On 2013-08-25 11:07, Arthur Chunqi Li wrote:
> On Sun, Aug 25, 2013 at 4:53 PM, Jan Kiszka <jan.kiszka@xxxxxx> wrote:
>> On 2013-08-25 10:41, Arthur Chunqi Li wrote:
>>> On Sun, Aug 25, 2013 at 4:18 PM, Abel Gordon <ABELG@xxxxxxxxxx> wrote:
>>>>
>>>>
>>>> kvm-owner@xxxxxxxxxxxxxxx wrote on 25/08/2013 10:54:13 AM:
>>>>
>>>>> From: Jan Kiszka <jan.kiszka@xxxxxx>
>>>>> To: Abel Gordon/Haifa/IBM@IBMIL,
>>>>> Cc: gleb@xxxxxxxxxx, kvm <kvm@xxxxxxxxxxxxxxx>, pbonzini@xxxxxxxxxx,
>>>>> "李春奇 <Arthur Chunqi Li>"  <yzt356@xxxxxxxxx>
>>>>> Date: 25/08/2013 10:54 AM
>>>>> Subject: Re: [PATCH] KVM: nVMX: Fully support of nested VMX preemption
>>>> timer
>>>>> Sent by: kvm-owner@xxxxxxxxxxxxxxx
>>>>>
>>>>> On 2013-08-25 09:50, Abel Gordon wrote:
>>>>>>
>>>>>>
>>>>>> kvm-owner@xxxxxxxxxxxxxxx wrote on 25/08/2013 10:43:12 AM:
>>>>>>
>>>>>>> From: Jan Kiszka <jan.kiszka@xxxxxx>
>>>>>>> To: Abel Gordon/Haifa/IBM@IBMIL,
>>>>>>> Cc: gleb@xxxxxxxxxx, kvm@xxxxxxxxxxxxxxx, kvm-owner@xxxxxxxxxxxxxxx,
>>>>>>> pbonzini@xxxxxxxxxx, "李春奇 <Arthur Chunqi Li>" <yzt356@xxxxxxxxx>
>>>>>>> Date: 25/08/2013 10:43 AM
>>>>>>> Subject: Re: [PATCH] KVM: nVMX: Fully support of nested VMX preemption
>>>>>> timer
>>>>>>> Sent by: kvm-owner@xxxxxxxxxxxxxxx
>>>>>>>
>>>>>>> On 2013-08-25 09:37, Abel Gordon wrote:
>>>>>>>>
>>>>>>>>
>>>>>>>>> From: Jan Kiszka <jan.kiszka@xxxxxx>
>>>>>>>>> To: "李春奇 <Arthur Chunqi Li>"  <yzt356@xxxxxxxxx>,
>>>>>>>>> Cc: kvm@xxxxxxxxxxxxxxx, gleb@xxxxxxxxxx, pbonzini@xxxxxxxxxx
>>>>>>>>> Date: 25/08/2013 09:44 AM
>>>>>>>>> Subject: Re: [PATCH] KVM: nVMX: Fully support of nested VMX
>>>> preemption
>>>>>>>> timer
>>>>>>>>> Sent by: kvm-owner@xxxxxxxxxxxxxxx
>>>>>>>>>
>>>>>>>>> On 2013-08-24 20:44, root wrote:
>>>>>>>>>> This patch contains the following two changes:
>>>>>>>>>> 1. Fix the bug in nested preemption timer support.

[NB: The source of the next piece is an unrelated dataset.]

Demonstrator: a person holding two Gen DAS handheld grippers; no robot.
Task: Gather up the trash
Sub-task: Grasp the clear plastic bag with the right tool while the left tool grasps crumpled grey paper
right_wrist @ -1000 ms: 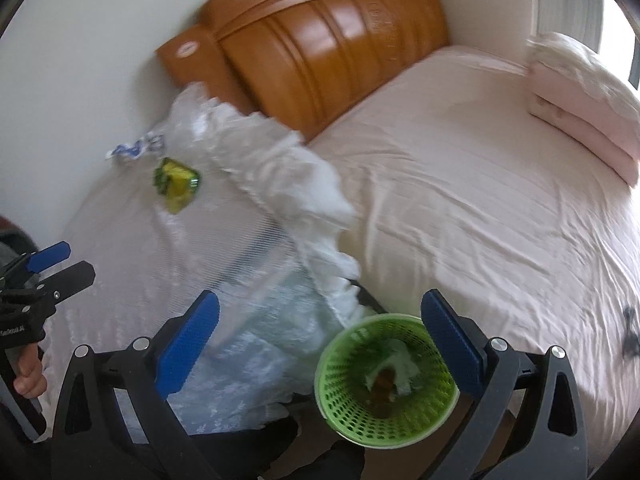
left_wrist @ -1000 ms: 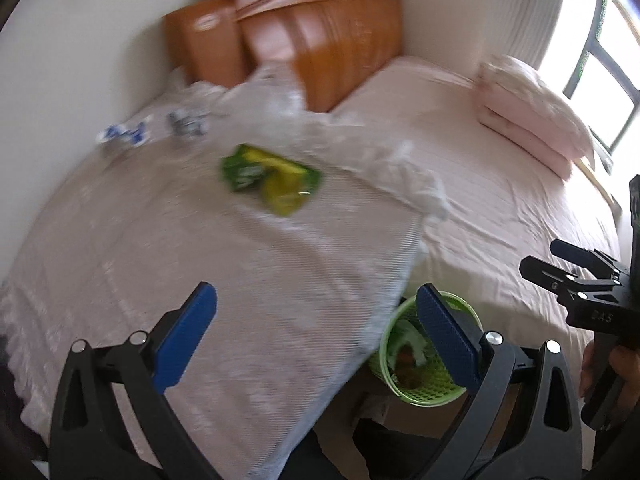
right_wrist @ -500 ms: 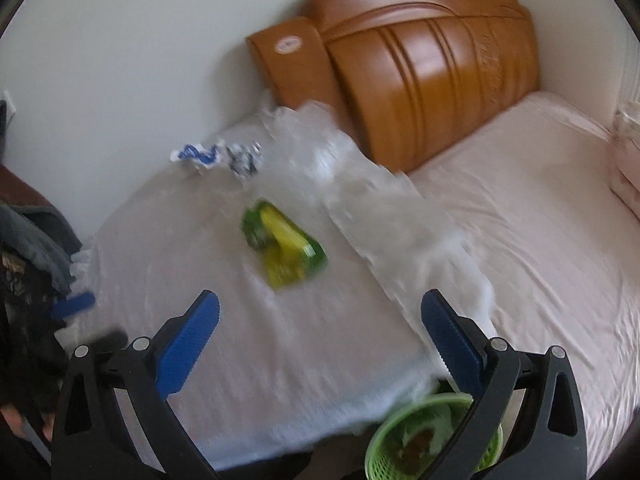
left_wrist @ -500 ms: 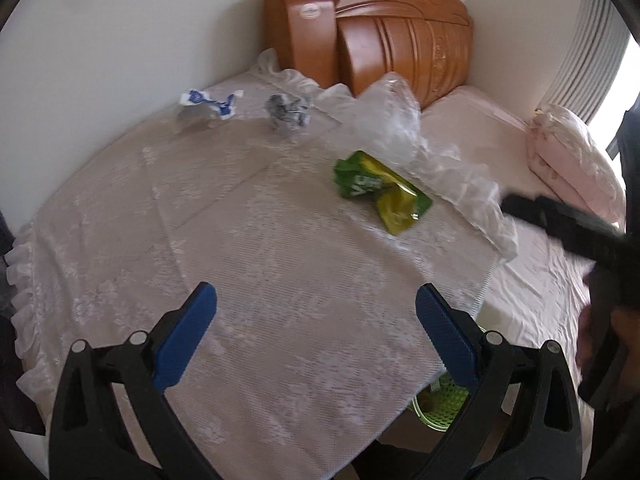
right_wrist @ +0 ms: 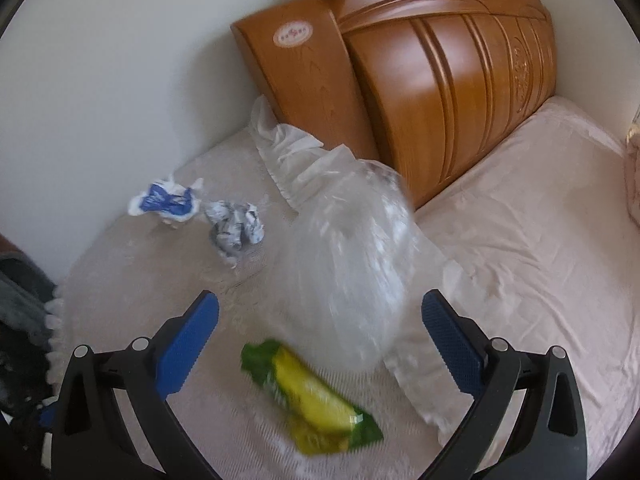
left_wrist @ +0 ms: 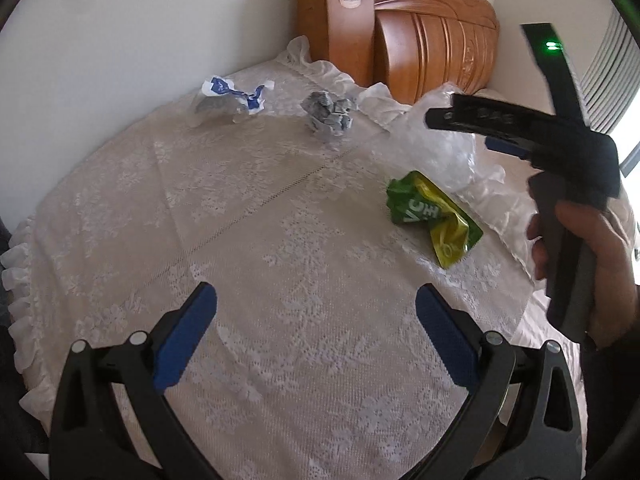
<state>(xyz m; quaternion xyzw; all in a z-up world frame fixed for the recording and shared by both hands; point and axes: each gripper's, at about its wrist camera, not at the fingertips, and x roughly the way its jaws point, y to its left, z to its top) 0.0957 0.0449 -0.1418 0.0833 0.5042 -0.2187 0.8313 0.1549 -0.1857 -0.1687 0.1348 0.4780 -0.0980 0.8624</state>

If vmexit L2->L0
>>>>>>>>>> with some reasons not emulated by L1, preemption timer value should
>>>>>>>>>> be save in such exits.
>>>>>>>>>> 2. Add support of "Save VMX-preemption timer value" VM-Exit
>>>> controls
>>>>>>>>>> to nVMX.
>>>>>>>>>>
>>>>>>>>>> With this patch, nested VMX preemption timer features are fully
>>>>>>>>>> supported.
>>>>>>>>>>
>>>>>>>>>> Signed-off-by: Arthur Chunqi Li <yzt356@xxxxxxxxx>
>>>>>>>>>> ---
>>>>>>>>
>>>>>>>>>>
>>>>>>>>>> @@ -7578,9 +7579,14 @@ static void prepare_vmcs02(struct kvm_vcpu
>>>>>>>>> *vcpu, struct vmcs12 *vmcs12)
>>>>>>>>>>        (vmcs_config.pin_based_exec_ctrl |
>>>>>>>>>>         vmcs12->pin_based_vm_exec_control));
>>>>>>>>>>
>>>>>>>>>> -   if (vmcs12->pin_based_vm_exec_control &
>>>>>>>> PIN_BASED_VMX_PREEMPTION_TIMER)
>>>>>>>>>> -      vmcs_write32(VMX_PREEMPTION_TIMER_VALUE,
>>>>>>>>>> -              vmcs12->vmx_preemption_timer_value);
>>>>>>>>>> +   if (vmcs12->pin_based_vm_exec_control &
>>>>>>>>> PIN_BASED_VMX_PREEMPTION_TIMER) {
>>>>>>>>>> +      if (vmcs12->vm_exit_controls &
>>>>>>>> VM_EXIT_SAVE_VMX_PREEMPTION_TIMER)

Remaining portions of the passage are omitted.